Ma se siete desiderosi di trascorrere un’estate trasgressiva ad Eraclea potrete permettervela. L’ arenile di Capo Rizzuto è infatti in provincia di Agrigento il piccolo angolo di paradiso dei nudisti. Per chi non disdegna ballare e fare le ore piccole in spiaggia, ad Agrigento ci sono i chioschi, i bar e i ristoranti di San Leone. Per la tintarella e i bagni le spiagge vanno da Maddalusa alla Babbaluciara, dal chilometrico lido delle Dune fino a Cannatello.

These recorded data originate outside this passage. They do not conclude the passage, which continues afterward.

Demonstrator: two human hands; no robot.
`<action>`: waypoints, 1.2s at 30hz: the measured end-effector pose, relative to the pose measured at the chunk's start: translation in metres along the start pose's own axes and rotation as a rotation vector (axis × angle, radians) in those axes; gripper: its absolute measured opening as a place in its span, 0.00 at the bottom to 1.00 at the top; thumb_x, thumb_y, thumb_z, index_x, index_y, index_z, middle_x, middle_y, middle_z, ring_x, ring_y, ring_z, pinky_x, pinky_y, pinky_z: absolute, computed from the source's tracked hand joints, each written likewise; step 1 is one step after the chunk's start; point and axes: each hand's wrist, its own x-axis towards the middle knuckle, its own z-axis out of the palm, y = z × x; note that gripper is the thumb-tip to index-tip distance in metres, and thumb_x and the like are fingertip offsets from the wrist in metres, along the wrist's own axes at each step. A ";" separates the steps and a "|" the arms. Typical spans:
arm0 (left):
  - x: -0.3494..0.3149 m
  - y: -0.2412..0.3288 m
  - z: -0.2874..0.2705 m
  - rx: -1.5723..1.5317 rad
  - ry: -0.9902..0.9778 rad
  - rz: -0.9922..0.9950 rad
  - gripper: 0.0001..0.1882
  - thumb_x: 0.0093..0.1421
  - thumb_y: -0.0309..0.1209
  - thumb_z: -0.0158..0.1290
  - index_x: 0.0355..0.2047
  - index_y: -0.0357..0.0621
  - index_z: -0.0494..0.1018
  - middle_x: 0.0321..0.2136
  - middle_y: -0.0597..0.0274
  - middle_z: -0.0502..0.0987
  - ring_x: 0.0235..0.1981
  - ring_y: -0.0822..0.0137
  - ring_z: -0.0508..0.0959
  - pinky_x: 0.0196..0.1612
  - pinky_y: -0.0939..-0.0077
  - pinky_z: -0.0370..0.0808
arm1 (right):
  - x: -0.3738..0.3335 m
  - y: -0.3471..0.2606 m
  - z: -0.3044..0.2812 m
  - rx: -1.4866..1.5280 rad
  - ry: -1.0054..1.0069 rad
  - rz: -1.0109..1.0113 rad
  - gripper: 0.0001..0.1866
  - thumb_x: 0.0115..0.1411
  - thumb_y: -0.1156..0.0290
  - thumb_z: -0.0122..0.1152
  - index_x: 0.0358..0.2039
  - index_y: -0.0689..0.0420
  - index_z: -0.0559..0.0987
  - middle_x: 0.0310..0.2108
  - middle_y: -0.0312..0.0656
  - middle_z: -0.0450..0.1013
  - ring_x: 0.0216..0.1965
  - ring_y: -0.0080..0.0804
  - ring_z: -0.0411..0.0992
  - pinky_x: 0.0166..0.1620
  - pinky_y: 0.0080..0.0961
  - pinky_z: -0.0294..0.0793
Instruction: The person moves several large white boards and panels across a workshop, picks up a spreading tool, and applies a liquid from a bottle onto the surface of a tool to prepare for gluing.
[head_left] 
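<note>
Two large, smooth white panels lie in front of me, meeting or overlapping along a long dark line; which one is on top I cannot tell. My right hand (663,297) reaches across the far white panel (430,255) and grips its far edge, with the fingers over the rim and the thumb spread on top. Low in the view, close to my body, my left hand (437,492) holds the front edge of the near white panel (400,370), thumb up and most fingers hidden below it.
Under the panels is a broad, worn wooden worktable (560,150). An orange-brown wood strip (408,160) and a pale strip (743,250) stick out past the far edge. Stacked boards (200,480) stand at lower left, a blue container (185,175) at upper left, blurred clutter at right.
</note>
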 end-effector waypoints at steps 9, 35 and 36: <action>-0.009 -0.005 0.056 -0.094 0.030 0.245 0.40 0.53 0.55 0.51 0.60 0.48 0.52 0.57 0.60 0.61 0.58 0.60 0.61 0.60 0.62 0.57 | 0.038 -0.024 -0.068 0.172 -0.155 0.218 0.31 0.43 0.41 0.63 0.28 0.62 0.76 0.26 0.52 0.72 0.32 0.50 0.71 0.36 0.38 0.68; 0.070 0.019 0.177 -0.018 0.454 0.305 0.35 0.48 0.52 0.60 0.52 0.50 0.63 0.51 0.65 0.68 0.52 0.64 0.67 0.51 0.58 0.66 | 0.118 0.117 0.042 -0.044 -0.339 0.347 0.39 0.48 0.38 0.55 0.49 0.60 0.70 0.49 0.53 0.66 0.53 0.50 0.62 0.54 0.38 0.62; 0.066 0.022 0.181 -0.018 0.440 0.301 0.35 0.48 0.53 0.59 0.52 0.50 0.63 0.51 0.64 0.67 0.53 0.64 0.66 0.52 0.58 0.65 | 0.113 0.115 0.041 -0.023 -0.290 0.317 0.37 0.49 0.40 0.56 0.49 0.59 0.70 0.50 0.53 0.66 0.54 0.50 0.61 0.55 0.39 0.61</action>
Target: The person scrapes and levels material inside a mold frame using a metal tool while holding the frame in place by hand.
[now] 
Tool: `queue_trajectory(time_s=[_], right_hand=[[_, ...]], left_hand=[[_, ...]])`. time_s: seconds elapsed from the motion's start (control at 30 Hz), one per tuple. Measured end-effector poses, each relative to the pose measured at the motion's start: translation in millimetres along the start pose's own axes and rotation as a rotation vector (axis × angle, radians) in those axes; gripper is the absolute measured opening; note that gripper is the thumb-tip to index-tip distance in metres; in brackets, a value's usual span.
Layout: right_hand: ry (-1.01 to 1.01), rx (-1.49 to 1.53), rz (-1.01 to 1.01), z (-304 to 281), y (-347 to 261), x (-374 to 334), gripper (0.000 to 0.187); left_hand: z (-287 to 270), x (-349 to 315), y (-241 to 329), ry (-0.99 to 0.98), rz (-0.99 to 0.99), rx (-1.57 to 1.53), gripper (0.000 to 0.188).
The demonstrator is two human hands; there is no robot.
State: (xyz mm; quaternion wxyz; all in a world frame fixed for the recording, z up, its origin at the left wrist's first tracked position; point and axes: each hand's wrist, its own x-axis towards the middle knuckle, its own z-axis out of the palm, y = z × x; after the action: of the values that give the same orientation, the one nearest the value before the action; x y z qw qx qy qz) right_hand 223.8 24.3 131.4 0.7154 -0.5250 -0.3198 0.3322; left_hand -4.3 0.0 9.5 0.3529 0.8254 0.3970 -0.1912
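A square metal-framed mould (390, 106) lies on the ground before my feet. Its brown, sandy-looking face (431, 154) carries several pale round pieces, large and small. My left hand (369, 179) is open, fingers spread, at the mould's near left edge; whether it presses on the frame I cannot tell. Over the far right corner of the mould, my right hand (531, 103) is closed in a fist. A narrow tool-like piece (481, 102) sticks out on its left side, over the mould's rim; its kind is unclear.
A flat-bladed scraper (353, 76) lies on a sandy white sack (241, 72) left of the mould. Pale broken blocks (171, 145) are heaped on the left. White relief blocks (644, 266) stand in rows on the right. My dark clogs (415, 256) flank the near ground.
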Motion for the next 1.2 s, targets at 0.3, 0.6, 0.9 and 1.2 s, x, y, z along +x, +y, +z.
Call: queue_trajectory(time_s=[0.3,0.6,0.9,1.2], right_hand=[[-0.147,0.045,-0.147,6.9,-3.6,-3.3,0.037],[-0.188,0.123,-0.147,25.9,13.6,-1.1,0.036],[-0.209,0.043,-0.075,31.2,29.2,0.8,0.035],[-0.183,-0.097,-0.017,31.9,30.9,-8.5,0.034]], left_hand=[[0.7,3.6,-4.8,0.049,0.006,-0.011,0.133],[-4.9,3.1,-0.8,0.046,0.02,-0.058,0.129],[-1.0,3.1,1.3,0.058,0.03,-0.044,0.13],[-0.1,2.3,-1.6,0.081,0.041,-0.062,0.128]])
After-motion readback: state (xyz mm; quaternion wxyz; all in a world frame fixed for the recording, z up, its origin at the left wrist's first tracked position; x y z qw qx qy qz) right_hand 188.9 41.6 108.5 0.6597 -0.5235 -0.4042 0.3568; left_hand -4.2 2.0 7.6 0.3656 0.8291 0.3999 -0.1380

Oltre San Leone la costa agrigentina si allunga verso Palma di Montechiaro. C’è la suggestiva spiaggia del Castello, una piccola conca ai piedi di una rocca in cima alla quale si trova il quattrocentesco Castello di Montechiaro. Qui finirebbe, ma solo per ragioni di spazio, il nostro itinerario se non ci fosse ancora da accennare a quelli che sono considerati i “Caraibi agrigentini”, vale a dire le isole di Linosa e Lampedusa. Raggiungibili in nave da Porto Empedocle rispettivamente in sei e otto ore. E per descrivere le Pelagie basta una parola: Meravigliose.